Heap: contains memory for dynamically allocated variables.
- Can grow / shrink into the free space as the process requests more memory.
- Situated above the data section and grows upwards.
Stack: contains memory for locally allocated variables.
- Can grow / shrink into the free space as the process pushes and pops frames from the call stack.
- Situated above the free space and grows downwards, as necessary.
Free space contains memory blocked out for the process to be used for the stack and heap (discussed more in-depth later).

From the (completed) image above, when would we know that a process has exhausted the memory that it has available to it?

When the stack's pointer (moving top-down) meets the heap's pointer (moving bottom-up).

We'll investigate more about how this memory is assigned and managed later in the course.

Process Control Blocks

We've heard the phrase "control block" in another context before -- what was the context and what was its purpose?

File control blocks were used to store file metadata; inodes were the Unix FCBs and held vital info about a file.

By the same token, we'll likely want to maintain some information on our processes.

A process control block (PCB) keeps a record of the OS's process-specific properties.

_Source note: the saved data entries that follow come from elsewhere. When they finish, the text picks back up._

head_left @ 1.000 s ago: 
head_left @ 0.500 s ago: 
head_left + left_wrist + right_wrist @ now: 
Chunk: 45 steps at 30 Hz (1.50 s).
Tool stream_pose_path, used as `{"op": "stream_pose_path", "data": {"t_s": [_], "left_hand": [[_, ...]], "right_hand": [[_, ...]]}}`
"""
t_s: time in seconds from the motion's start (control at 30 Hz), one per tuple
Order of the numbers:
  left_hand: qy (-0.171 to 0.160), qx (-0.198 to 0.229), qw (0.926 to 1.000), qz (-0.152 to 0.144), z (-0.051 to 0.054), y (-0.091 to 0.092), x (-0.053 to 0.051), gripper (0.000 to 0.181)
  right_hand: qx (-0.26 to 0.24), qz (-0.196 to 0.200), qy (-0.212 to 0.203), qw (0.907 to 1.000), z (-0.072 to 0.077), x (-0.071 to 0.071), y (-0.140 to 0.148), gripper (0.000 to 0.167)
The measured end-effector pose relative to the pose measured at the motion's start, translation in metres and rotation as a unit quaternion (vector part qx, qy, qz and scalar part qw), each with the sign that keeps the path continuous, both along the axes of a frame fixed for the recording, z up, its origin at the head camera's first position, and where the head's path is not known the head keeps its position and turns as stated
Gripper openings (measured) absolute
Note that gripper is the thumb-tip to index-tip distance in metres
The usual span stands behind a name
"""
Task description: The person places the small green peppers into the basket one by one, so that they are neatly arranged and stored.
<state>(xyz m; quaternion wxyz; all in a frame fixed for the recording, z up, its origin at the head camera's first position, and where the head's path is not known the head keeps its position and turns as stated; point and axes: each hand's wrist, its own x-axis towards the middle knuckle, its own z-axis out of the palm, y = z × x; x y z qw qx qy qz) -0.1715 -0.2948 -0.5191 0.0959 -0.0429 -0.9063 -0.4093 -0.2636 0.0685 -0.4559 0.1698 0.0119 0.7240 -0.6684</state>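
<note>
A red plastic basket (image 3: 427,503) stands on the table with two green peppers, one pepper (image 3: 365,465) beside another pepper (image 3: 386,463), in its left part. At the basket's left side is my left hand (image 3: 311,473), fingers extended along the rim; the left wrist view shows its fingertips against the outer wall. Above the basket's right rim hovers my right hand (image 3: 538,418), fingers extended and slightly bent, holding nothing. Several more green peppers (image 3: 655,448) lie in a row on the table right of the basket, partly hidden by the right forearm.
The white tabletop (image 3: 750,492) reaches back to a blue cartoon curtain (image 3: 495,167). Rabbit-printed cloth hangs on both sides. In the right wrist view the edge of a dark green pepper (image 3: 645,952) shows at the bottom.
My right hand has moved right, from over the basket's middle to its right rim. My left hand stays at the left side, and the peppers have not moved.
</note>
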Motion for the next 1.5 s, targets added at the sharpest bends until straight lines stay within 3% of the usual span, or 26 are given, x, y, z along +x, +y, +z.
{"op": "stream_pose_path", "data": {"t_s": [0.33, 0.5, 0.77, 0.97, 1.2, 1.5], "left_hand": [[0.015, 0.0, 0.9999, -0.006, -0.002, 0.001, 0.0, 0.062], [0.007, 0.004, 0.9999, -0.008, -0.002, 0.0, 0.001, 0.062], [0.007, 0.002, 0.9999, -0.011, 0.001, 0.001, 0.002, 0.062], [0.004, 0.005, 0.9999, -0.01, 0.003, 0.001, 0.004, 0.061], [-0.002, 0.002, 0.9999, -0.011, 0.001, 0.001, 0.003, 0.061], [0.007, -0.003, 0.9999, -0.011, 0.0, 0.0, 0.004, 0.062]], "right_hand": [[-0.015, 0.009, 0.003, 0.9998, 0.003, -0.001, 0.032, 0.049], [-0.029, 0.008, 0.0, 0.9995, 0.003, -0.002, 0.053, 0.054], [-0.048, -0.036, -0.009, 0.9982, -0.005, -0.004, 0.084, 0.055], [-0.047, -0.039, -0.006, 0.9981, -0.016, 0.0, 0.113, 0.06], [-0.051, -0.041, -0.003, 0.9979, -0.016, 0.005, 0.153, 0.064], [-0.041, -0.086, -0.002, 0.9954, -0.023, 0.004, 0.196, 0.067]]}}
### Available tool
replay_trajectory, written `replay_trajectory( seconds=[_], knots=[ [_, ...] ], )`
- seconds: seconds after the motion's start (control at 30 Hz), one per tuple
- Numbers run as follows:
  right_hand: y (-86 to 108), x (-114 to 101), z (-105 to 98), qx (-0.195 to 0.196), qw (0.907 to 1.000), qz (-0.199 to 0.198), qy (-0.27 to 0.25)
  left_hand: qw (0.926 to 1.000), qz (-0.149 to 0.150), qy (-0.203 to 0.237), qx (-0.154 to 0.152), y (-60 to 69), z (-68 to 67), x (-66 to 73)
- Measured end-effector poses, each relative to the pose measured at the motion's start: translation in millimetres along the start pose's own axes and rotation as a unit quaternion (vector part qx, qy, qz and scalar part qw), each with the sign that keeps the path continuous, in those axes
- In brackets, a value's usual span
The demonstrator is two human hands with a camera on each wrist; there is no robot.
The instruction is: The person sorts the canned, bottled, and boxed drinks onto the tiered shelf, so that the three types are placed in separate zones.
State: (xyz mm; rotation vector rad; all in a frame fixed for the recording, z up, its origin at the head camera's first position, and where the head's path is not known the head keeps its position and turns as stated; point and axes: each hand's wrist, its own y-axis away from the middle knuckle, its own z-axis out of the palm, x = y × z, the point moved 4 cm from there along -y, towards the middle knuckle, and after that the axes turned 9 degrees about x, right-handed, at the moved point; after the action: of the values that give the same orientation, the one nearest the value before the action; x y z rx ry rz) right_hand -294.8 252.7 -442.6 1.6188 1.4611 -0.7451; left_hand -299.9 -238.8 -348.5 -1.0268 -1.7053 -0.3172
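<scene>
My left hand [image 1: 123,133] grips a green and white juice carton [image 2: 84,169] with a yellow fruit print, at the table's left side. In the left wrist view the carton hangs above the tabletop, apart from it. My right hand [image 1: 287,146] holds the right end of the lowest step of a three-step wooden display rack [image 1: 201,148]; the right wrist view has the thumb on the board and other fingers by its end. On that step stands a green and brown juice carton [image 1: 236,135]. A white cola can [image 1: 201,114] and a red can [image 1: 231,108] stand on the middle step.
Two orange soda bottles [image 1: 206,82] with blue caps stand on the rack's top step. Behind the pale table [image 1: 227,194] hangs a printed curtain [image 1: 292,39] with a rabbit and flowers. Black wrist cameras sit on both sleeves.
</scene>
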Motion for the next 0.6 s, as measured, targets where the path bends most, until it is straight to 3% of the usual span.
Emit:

Since each process' PCB holds information for the OS' management of each process, where would it make sense to store each PCB (hint: the kernel is a process itself!)

The kernel's stack!

PCBs hold a lot of different properties about each process, which we'll examine next.

Fundamentals of PCB

PCBs contain rich information about a process from the OS' perspective, including details like:

Process number: a unique numerical ID corresponding to each process
Program counter: a pointer to the process' text section indicating where execution has left-off at.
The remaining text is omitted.